- Action item
Write the listing out again, all of it, word for word.

==== Stored data

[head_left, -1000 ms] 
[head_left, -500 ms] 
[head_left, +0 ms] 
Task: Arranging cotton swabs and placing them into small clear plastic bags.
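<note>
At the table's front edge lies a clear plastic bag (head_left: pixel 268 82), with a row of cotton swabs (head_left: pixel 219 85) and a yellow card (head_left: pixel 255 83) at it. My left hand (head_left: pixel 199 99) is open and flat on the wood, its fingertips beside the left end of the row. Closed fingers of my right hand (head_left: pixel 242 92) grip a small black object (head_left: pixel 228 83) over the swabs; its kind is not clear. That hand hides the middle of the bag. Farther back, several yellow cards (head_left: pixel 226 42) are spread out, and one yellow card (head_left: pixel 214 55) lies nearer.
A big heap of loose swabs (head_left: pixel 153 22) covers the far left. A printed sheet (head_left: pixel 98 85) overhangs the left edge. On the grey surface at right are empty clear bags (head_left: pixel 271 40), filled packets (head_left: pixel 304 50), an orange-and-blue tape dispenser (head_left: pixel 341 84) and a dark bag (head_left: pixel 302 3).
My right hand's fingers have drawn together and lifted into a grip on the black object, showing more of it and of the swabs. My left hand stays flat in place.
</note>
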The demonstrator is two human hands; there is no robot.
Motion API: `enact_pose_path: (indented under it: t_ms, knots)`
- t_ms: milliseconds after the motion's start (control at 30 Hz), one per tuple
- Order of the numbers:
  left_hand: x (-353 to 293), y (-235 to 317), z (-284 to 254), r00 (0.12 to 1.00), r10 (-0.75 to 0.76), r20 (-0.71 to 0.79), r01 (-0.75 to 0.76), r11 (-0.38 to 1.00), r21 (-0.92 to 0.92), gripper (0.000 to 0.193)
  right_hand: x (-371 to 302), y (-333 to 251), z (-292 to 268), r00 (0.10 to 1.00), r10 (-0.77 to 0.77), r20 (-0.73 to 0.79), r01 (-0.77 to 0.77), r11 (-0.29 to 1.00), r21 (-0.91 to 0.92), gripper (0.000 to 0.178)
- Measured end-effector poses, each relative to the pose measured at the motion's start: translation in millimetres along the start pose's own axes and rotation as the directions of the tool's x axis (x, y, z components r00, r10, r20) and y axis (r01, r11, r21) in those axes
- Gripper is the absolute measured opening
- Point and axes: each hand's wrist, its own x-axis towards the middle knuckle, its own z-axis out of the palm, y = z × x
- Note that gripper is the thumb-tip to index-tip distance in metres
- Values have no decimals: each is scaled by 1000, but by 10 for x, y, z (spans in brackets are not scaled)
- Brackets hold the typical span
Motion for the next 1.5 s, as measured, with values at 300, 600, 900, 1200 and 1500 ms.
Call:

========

- Reply
[head_left, -1000 ms] 
[head_left, -500 ms] 
[head_left, +0 ms] 
Task: Arranging cotton swabs and placing them into small clear plastic bags.
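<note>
At the table's front edge lies a clear plastic bag (head_left: pixel 268 82), with a row of cotton swabs (head_left: pixel 219 85) and a yellow card (head_left: pixel 255 83) at it. My left hand (head_left: pixel 199 99) is open and flat on the wood, its fingertips beside the left end of the row. Closed fingers of my right hand (head_left: pixel 242 92) grip a small black object (head_left: pixel 228 83) over the swabs; its kind is not clear. That hand hides the middle of the bag. Farther back, several yellow cards (head_left: pixel 226 42) are spread out, and one yellow card (head_left: pixel 214 55) lies nearer.
A big heap of loose swabs (head_left: pixel 153 22) covers the far left. A printed sheet (head_left: pixel 98 85) overhangs the left edge. On the grey surface at right are empty clear bags (head_left: pixel 271 40), filled packets (head_left: pixel 304 50), an orange-and-blue tape dispenser (head_left: pixel 341 84) and a dark bag (head_left: pixel 302 3).
My right hand's fingers have drawn together and lifted into a grip on the black object, showing more of it and of the swabs. My left hand stays flat in place.
</note>
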The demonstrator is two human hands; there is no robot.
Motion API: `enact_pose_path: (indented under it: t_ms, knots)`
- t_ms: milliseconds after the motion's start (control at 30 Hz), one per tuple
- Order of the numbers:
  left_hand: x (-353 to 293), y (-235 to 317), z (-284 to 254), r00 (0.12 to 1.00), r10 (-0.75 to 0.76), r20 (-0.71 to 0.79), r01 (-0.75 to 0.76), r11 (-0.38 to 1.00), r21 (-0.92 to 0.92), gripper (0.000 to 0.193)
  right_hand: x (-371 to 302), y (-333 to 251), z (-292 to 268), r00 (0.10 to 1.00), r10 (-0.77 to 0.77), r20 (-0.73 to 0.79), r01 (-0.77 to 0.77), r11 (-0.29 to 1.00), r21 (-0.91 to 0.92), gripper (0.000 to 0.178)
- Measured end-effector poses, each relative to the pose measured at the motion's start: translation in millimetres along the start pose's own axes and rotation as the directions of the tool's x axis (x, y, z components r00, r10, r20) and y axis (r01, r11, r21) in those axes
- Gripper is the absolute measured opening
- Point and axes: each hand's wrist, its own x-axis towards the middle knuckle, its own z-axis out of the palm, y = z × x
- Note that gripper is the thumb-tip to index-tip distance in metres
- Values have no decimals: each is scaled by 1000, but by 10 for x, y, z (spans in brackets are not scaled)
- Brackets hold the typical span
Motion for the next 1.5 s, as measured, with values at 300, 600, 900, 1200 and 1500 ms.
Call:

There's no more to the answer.